:: WORK ITEM ::
Since the entries below must stay intact, return each one exactly.

(Dataset entries)
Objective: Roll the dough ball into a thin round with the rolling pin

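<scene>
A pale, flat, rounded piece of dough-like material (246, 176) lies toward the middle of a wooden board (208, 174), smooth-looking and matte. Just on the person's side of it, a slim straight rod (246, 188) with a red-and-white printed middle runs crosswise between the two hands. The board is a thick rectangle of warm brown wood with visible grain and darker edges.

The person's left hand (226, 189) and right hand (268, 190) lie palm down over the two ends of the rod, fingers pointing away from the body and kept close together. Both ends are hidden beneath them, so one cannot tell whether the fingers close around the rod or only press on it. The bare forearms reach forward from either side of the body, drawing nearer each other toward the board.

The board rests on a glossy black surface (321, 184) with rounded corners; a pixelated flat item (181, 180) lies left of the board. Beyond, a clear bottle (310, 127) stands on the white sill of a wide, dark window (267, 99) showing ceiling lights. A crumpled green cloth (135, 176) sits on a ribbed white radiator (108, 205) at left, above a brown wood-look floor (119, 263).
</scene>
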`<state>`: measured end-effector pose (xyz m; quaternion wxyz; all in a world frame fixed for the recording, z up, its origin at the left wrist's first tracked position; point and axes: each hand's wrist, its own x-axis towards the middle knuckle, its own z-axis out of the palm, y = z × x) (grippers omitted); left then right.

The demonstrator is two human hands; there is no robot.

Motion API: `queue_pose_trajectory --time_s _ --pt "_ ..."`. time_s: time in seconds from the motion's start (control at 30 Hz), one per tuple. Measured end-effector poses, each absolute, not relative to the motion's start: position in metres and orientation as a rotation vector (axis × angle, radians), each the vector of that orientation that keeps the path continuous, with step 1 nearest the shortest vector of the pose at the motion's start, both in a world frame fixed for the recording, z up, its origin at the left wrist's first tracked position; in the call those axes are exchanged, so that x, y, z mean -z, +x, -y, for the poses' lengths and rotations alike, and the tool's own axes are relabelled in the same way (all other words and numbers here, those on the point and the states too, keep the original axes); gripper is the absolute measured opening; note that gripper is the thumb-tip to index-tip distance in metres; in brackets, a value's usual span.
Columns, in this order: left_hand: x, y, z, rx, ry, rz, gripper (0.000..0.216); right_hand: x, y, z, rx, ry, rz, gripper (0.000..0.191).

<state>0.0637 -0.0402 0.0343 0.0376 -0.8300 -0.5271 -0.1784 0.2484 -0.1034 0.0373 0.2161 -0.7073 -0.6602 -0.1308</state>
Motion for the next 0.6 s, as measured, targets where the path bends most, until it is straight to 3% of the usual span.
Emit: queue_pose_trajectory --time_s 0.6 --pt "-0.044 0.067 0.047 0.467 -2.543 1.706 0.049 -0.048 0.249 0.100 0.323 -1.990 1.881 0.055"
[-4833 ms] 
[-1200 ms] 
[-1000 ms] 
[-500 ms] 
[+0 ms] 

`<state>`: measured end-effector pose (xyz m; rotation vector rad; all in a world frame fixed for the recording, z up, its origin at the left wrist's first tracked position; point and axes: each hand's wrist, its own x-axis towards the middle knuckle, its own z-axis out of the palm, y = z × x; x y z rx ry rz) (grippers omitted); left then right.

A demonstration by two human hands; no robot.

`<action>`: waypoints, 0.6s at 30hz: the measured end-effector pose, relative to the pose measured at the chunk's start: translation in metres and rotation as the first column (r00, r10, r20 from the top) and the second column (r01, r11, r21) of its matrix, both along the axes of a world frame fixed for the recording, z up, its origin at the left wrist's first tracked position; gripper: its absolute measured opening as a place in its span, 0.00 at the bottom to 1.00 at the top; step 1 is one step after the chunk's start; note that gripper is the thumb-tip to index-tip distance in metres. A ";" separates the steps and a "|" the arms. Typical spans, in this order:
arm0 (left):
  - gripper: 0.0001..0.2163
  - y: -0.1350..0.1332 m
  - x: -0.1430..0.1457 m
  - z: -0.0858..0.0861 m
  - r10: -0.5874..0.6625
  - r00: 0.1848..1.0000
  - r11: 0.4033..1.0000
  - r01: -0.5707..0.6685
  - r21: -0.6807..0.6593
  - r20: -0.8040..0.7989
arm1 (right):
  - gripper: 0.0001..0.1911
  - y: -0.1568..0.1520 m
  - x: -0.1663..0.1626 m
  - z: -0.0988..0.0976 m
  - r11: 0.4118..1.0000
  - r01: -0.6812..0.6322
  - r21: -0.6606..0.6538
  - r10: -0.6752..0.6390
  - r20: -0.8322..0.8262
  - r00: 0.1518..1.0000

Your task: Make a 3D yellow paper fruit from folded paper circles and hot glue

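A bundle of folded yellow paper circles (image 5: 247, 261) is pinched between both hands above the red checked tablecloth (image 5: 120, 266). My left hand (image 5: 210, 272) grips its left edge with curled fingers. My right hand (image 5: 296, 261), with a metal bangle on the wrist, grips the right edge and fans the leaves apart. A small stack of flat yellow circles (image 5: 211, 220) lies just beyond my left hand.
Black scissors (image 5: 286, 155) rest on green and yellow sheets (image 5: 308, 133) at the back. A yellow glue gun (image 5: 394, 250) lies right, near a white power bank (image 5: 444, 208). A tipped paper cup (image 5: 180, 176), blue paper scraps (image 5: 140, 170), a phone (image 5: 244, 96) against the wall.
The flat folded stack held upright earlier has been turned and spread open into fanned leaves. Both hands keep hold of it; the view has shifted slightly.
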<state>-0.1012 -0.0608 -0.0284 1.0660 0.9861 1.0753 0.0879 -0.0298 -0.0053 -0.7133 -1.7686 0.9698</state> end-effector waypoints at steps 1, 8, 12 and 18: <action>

:: SOLUTION FOR THIS PROBLEM ::
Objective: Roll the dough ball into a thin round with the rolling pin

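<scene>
A pale, flat, rounded piece of dough-like material (246, 176) lies toward the middle of a wooden board (208, 174), smooth-looking and matte. Just on the person's side of it, a slim straight rod (246, 188) with a red-and-white printed middle runs crosswise between the two hands. The board is a thick rectangle of warm brown wood with visible grain and darker edges.

The person's left hand (226, 189) and right hand (268, 190) lie palm down over the two ends of the rod, fingers pointing away from the body and kept close together. Both ends are hidden beneath them, so one cannot tell whether the fingers close around the rod or only press on it. The bare forearms reach forward from either side of the body, drawing nearer each other toward the board.

The board rests on a glossy black surface (321, 184) with rounded corners; a pixelated flat item (181, 180) lies left of the board. Beyond, a clear bottle (310, 127) stands on the white sill of a wide, dark window (267, 99) showing ceiling lights. A crumpled green cloth (135, 176) sits on a ribbed white radiator (108, 205) at left, above a brown wood-look floor (119, 263).
</scene>
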`<state>`: measured end-effector pose (xyz m; quaternion wxyz; all in a world frame fixed for the recording, z up, its origin at the left wrist's first tracked position; point and axes: each hand's wrist, its own x-axis towards the middle knuckle, its own z-axis out of the palm, y = z × x) (grippers omitted); left then right.

The demonstrator is two human hands; there is no robot.

Motion API: `queue_pose_trajectory --time_s _ --pt "_ ..."`. time_s: time in seconds from the motion's start (control at 30 Hz), one per tuple. Measured end-effector poses, each absolute, not relative to the motion's start: position in metres and orientation as a rotation vector (axis × angle, radians), each the vector of that orientation that keeps the path continuous, with step 1 nearest the shortest vector of the pose at the motion's start, both in a world frame fixed for the recording, z up, its origin at the left wrist's first tracked position; in the call those axes are exchanged, so that x, y, z mean -z, +x, -y, for the poses' lengths and rotations alike, and the tool's own axes are relabelled in the same way (all other words and numbers here, those on the point and the states too, keep the original axes); gripper is the absolute measured opening; note that gripper is the thumb-tip to index-tip distance in metres; in brackets, a value's usual span.
Columns, in this order: left_hand: x, y, z, rx, ry, rz, gripper (0.000..0.216); right_hand: x, y, z, rx, ry, rz, gripper (0.000..0.191).

<state>0.0637 -0.0402 0.0343 0.0376 -0.8300 -0.5271 -0.1784 0.2484 -0.1034 0.0373 0.2161 -0.7073 -0.6602 -0.1308</state>
Motion for the next 0.6 s, as measured, targets where the path bends most, until it is straight to 3% of the usual span.
Emit: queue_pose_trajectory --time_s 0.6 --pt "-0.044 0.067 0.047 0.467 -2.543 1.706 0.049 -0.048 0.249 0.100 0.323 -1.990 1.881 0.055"
[-4833 ms] 
[-1200 ms] 
[-1000 ms] 
[-500 ms] 
[+0 ms] 

`<state>`: measured end-effector pose (xyz m; rotation vector rad; all in a world frame fixed for the recording, z up, its origin at the left wrist's first tracked position; point and axes: each hand's wrist, its own x-axis towards the middle knuckle, its own z-axis out of the palm, y = z × x; x y z rx ry rz) (grippers omitted); left then right.

A demonstration by two human hands; no robot.

`<action>`: waypoints, 0.6s at 30hz: the measured end-effector pose, relative to the pose measured at the chunk's start: translation in metres and rotation as the first column (r00, r10, r20 from the top) and the second column (r01, r11, r21) of its matrix, both along the axes of a world frame fixed for the recording, z up, its origin at the left wrist's first tracked position; gripper: its absolute measured opening as a place in its span, 0.00 at the bottom to 1.00 at the top; step 1 is one step after the chunk's start; note that gripper is the thumb-tip to index-tip distance in metres. A ";" separates the steps and a "|" the arms. Typical spans, in this order:
arm0 (left):
  - gripper: 0.0001..0.2163
  - y: -0.1350..0.1332 m
  - x: -0.1430..0.1457 m
  - z: -0.0858..0.0861 m
  - r10: -0.5874..0.6625
  - r00: 0.1848..1.0000
  - r11: 0.4033..1.0000
  - r01: -0.5707..0.6685
  - r21: -0.6807..0.6593
  - r20: -0.8040..0.7989
arm1 (right):
  - gripper: 0.0001..0.1911
  - y: -0.1568..0.1520 m
  - x: -0.1663..0.1626 m
  - z: -0.0988..0.0976 m
  - r11: 0.4118..1.0000
  - r01: -0.6812..0.6322
  - r21: -0.6606..0.6538
  - r10: -0.6752..0.6390
  - r20: -0.8322..0.8262
  - r00: 0.1518..1.0000

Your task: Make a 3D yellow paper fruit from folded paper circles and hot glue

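A bundle of folded yellow paper circles (image 5: 247, 261) is pinched between both hands above the red checked tablecloth (image 5: 120, 266). My left hand (image 5: 210, 272) grips its left edge with curled fingers. My right hand (image 5: 296, 261), with a metal bangle on the wrist, grips the right edge and fans the leaves apart. A small stack of flat yellow circles (image 5: 211, 220) lies just beyond my left hand.
Black scissors (image 5: 286, 155) rest on green and yellow sheets (image 5: 308, 133) at the back. A yellow glue gun (image 5: 394, 250) lies right, near a white power bank (image 5: 444, 208). A tipped paper cup (image 5: 180, 176), blue paper scraps (image 5: 140, 170), a phone (image 5: 244, 96) against the wall.
The flat folded stack held upright earlier has been turned and spread open into fanned leaves. Both hands keep hold of it; the view has shifted slightly.
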<state>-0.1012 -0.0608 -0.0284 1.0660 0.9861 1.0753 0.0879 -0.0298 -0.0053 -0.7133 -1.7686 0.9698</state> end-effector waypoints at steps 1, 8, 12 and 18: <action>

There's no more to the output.